The 28-year-old from Fort Albany First Nation was part of a youth panel at this week’s meeting and pressed leaders to take preventive steps.
“Why wait for an emergency?” he said. “Work with your youth. Work on these things and don’t wait for it to be an emergency.”
But Solomon believes a co-ordinated response to social emergencies would bring the resources to prevent future emergencies.
“This would bring training, programs for the front-line workers to continue to work on the situation,” he said.
The youth panellists said they want a response to social emergencies that strengthens the ties between young people, their community, their elders and their language
Abbii Copenace, 20, said that’s what saved her life when she attempted suicide five years ago in her community of Onigaming First Nation.

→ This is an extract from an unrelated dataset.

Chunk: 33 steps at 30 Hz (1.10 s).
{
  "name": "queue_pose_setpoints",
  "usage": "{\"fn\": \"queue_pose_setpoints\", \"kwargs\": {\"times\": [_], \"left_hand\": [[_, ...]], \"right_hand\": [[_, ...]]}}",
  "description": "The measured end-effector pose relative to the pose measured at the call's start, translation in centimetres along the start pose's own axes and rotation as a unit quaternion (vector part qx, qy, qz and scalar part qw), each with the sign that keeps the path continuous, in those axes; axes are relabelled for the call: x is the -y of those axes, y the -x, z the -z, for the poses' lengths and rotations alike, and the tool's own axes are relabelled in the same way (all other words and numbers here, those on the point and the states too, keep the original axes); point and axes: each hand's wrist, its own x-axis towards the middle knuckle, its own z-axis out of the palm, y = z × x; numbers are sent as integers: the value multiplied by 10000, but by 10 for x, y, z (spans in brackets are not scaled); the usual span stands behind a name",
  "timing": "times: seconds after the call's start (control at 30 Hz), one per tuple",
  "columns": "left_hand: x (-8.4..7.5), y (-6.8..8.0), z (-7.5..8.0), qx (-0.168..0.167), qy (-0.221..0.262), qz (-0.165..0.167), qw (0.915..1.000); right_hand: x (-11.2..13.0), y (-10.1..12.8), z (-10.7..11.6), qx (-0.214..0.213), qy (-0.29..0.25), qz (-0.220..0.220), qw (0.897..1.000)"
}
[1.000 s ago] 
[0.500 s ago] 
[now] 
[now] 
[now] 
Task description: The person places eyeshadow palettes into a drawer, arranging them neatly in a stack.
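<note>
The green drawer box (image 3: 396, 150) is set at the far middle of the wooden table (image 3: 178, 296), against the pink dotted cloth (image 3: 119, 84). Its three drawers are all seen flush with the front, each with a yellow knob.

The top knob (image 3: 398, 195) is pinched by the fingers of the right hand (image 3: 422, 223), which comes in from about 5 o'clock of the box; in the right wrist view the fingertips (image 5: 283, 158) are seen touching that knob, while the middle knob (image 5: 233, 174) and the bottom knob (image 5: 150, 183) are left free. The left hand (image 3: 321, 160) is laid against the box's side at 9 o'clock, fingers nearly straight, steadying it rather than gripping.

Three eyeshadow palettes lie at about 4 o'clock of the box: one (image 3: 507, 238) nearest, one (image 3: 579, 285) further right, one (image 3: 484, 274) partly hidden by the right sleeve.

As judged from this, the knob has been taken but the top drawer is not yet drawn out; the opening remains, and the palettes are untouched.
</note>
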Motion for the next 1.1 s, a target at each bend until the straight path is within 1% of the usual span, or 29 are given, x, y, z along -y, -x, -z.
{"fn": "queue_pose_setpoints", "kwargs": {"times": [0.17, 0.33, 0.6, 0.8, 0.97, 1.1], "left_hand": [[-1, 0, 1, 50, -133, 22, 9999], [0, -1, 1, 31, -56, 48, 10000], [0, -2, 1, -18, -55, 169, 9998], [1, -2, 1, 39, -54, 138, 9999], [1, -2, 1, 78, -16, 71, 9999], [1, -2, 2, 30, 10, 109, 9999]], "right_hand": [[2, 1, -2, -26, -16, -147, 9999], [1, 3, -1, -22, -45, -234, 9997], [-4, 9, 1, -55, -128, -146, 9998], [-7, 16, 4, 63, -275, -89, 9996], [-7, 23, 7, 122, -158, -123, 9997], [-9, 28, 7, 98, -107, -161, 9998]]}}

Health-care workers from Onigaming came to see her in hospital and “they talked to me and they asked me what can we do to help you so this doesn’t happen again,” she said.
“All those community supports came together when I was in need, and when this happened to me, everyone was open and everyone helped me,” Copenace said.
Now she runs a regular activity night for other youth in her community and regularly attends the traditional ceremonies in Onigaming.
Copenace acknowledges that her First Nation is a healthy community with the capacity to help young people.
Others, especially remote First Nations, need help to do that.
“It’s really challenging, coming from a First Nations level, you’re limited, very limited, on resources and there’s just so much you can do,” Knapaysweet said.
Solomon believes a social emergency plan could change that with targeted investments in times of crisis — and create a template for First Nations and governments across the country to work together.
In a joint statement released at the conclusion of the meeting on Friday afternoon, federal, provincial and First Nations leaders said they hope to finalize a social emergencies protocol “later this spring.”